*REQUIRED ACTION*.
All that should be output is the block of lines below from the line with "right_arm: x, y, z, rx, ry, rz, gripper" to the line with "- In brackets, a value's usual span", both included, exactly as written.

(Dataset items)
——

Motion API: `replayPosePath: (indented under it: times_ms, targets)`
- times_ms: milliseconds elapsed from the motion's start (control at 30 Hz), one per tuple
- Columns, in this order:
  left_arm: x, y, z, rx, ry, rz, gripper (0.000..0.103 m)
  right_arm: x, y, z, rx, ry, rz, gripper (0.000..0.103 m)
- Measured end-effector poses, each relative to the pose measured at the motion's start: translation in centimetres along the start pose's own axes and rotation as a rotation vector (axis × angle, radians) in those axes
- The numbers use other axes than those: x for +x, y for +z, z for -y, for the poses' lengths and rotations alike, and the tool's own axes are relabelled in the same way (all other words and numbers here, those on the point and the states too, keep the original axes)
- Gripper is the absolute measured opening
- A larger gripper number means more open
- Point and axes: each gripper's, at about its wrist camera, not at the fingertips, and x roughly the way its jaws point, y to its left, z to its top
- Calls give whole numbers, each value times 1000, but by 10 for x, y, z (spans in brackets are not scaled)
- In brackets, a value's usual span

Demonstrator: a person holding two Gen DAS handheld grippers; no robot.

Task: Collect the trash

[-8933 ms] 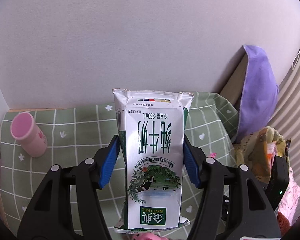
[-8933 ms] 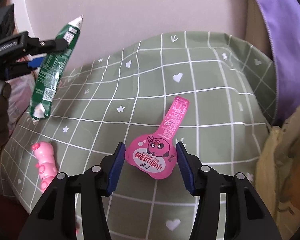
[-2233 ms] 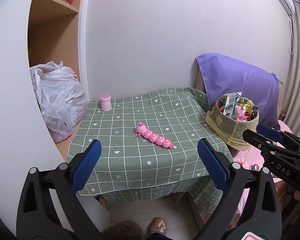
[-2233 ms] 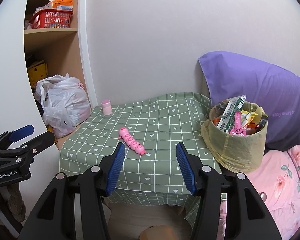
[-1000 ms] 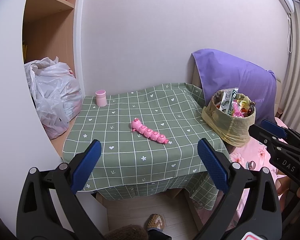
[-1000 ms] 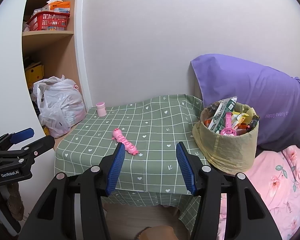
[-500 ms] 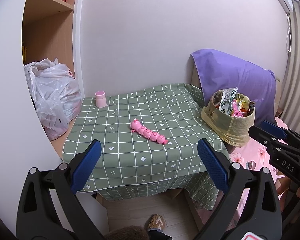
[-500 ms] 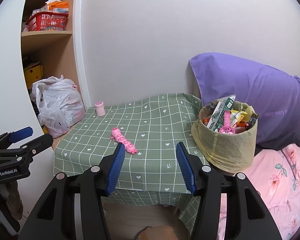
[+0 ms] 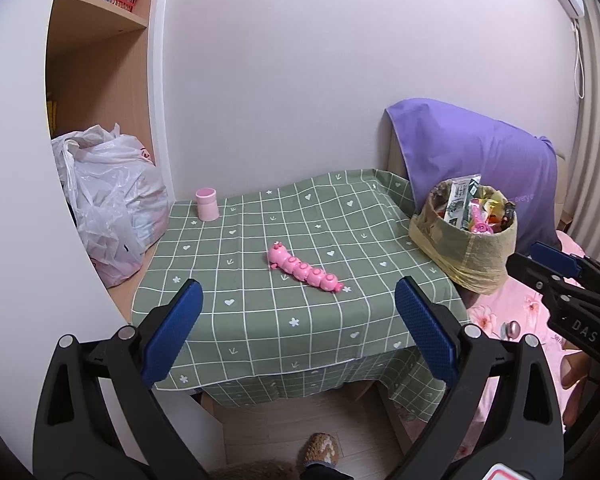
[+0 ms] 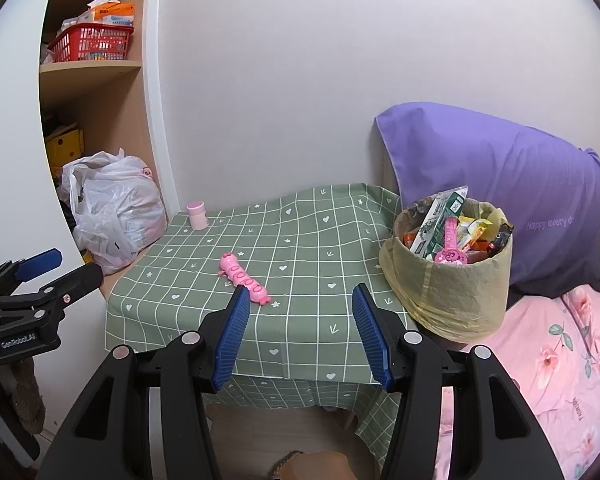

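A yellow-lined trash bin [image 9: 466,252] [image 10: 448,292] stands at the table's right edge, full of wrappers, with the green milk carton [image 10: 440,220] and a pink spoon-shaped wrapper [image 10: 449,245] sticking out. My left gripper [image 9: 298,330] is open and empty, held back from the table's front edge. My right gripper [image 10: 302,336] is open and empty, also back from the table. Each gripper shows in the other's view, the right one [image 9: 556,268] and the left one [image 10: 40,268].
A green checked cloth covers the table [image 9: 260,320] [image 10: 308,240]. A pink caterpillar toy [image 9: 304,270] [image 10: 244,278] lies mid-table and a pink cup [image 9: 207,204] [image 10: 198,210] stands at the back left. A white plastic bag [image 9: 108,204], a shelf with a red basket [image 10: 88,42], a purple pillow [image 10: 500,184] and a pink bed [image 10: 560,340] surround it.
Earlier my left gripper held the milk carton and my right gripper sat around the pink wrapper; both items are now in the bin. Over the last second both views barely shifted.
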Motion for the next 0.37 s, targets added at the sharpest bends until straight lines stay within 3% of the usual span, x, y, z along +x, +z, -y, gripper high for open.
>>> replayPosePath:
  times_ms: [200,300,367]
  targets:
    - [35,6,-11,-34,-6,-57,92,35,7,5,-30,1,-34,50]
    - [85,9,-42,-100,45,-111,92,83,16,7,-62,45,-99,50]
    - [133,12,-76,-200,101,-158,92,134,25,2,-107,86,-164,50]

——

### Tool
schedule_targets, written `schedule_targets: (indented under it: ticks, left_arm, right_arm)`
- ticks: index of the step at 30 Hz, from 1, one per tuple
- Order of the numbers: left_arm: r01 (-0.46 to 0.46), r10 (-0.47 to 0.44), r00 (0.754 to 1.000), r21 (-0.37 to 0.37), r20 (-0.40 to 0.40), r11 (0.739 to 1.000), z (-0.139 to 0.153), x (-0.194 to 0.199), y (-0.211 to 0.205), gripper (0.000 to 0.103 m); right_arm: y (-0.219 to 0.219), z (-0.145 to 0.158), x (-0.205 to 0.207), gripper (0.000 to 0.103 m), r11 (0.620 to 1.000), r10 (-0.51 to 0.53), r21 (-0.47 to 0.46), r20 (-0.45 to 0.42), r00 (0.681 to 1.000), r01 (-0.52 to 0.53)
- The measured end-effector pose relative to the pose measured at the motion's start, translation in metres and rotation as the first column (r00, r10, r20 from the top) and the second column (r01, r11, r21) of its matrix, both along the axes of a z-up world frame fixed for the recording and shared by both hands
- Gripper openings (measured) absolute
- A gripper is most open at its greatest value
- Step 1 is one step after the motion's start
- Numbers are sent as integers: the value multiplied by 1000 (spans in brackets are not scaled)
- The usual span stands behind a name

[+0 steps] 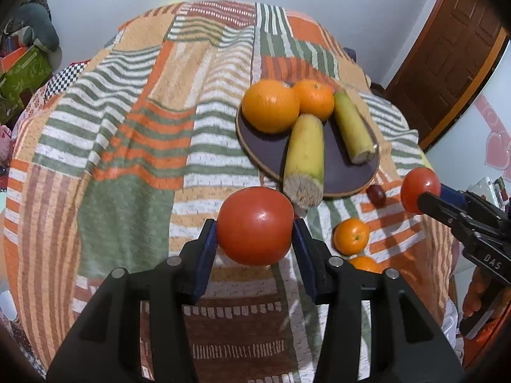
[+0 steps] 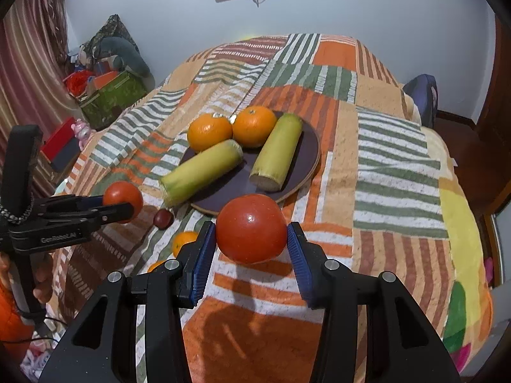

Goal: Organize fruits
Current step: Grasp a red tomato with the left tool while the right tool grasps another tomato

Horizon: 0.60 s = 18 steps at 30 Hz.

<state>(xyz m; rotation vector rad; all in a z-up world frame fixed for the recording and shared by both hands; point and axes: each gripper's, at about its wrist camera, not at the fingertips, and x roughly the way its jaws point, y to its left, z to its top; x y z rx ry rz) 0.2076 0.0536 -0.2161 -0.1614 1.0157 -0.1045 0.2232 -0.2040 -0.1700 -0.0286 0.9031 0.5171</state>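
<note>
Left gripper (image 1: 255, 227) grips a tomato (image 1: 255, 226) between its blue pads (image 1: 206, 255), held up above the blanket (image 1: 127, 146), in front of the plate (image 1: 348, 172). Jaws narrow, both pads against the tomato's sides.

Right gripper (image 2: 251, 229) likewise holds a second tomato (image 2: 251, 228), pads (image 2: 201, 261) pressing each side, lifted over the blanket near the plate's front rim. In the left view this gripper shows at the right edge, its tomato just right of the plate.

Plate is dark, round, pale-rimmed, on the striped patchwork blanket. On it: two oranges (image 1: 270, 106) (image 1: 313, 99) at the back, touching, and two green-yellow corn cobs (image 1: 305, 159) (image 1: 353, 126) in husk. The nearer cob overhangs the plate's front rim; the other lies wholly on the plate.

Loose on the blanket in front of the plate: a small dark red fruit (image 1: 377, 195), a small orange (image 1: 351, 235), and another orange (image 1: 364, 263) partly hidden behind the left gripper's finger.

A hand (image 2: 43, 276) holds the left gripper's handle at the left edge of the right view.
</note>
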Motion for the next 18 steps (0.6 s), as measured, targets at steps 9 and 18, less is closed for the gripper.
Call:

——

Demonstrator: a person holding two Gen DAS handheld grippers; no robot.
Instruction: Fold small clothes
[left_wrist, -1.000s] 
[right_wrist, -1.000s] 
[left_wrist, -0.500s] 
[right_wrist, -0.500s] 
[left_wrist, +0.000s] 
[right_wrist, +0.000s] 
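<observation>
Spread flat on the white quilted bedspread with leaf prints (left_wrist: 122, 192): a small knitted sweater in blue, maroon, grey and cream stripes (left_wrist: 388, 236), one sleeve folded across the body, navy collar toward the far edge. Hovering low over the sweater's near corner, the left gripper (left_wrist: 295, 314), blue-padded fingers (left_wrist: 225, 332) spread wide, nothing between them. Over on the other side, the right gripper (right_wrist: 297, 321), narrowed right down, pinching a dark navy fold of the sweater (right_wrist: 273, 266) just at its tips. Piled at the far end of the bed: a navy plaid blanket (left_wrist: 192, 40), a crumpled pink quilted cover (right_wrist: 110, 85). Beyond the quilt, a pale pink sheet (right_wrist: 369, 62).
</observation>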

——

*ANSWER SPACE*.
  right_arm: x, y, z, rx, ry, rz, gripper (0.000..0.103 m)
- Measured end-effector poses, each relative to the pose measured at the motion's start: translation in centimetres along the start pose's own axes and rotation as a rotation vector (axis × angle, radians) in those axes
- The numbers use other axes than those: x for +x, y for +z, z for -y, for the poses' lengths and rotations alike, and the tool's own axes are relabelled in the same way (all other words and numbers here, those on the point and the states too, keep the original axes)
- Gripper is the absolute measured opening
- A larger gripper number means more open
- Point and axes: each gripper's, at about its wrist camera, not at the fingertips, and x roughly the way its jaws point, y to its left, z to its top
- Calls give whole numbers, each value times 1000, but by 10 for x, y, z (spans in brackets are not scaled)
- In brackets, a value's usual span

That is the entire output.